Знаете, может, это покажется смешным, хотя, конечно, тут нет ничего смешного, но раньше меня никогда не интересовало его настроение. Я даже не задумывалась над тем, есть ли оно у него вообще. Потому что, если бы вы его видели, вам это тоже не пришло бы в голову. Он всегда вел себя так, будто хотел сказать, что плевать он хотел, как к нему относятся другие люди и что они о нем думают.
Наверное, мама права. Она выходила за папу хорошенькой девушкой, а он и тогда был такой же приземистый коротышка, примитивный, как глинобитный забор. А из-за того, что она не умела проявлять свои чувства, и вечно ходила с испуганным лицом, и смущалась при всяком упоминании о любви, папа мог считать, что она вышла за него только для того, чтобы уйти из приюта.
В общем, я не знаю, какие между ними были отношения. И не особенно интересуюсь, какие они теперь. Точно так же, как и он мной совершенно не интересуется.
Как может отец убить родную дочь? Пусть даже ему скажут о ней что-нибудь неприятное?
Бобби говорит, что я ничего не понимаю. Папа ведет себя так именно потому, что я ему небезразлична. Но какой же в этом смысл? Только Бобби может выдумать такую глупость, но ему можно, потому что он самый красивый и самый милый.
Но вернемся к тому вечеру.
Тогда так ничего и не случилось. Один раз он зашел было на кухню, но сделал шаг-другой и остановился. Потом вернулся в коридор и снова остановился. Наконец, направился к входной двери, отворил ее, перешагнул через порог одной ногой и застыл — уже не дома, но еще не на улице.
— Вернусь-ка я в контору! — крикнул папа. — Ужинать не буду. На праздник я тоже не пойду, так что вам с матерью повезло.
— Папа! — позвала я. — Подожди!
Но дверь захлопнулась, и он меня не услышал. А когда я выбежала на улицу, он был уже в конце квартала.
Больше он никогда не надевал этот костюм. А когда я как-то встретила в хомбурге дурачка Гэнндера, то поняла, что папа отдал ему все эти вещи, а тот их пропил.
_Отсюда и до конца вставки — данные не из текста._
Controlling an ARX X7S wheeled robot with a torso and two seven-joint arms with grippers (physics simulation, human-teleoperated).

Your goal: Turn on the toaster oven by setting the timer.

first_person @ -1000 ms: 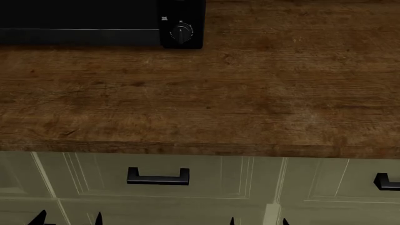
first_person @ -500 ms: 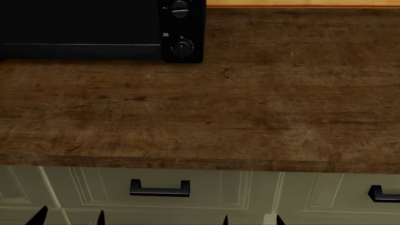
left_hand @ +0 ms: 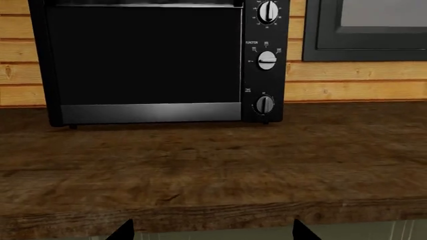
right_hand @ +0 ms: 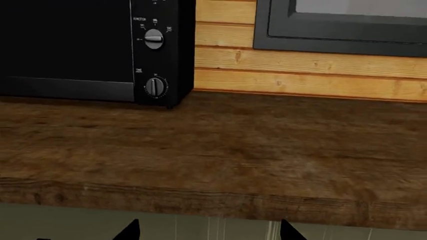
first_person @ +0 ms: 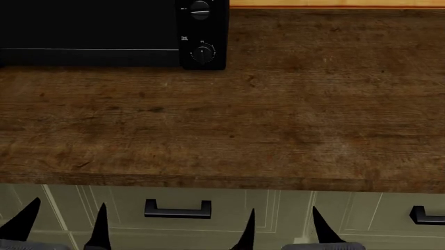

Так вот, в тот раз мама действительно постаралась мне помочь, поэтому было бы нечестно говорить, что она этого никогда не делала. Кроме того, я понимала, что с моей стороны было нехорошо снова требовать от нее помощи. У нее могли быть неприятности с папой, потому что он заставил бы ее во всем признаться. Это от меня он ничего не сумел бы добиться, но она уже старая, в последний день рождения ей исполнилось сорок шесть, и ей не под силу с ним справиться.
И потом, из ее попытки могло ничего не выйти. Конечно, она могла пойти туда, к этому человеку. Но она так боялась, была настолько уверена, что ничего не получится, что и в самом деле могло не получиться. И не только не помогла бы мне, но и сама оказалась бы в неприятном положении.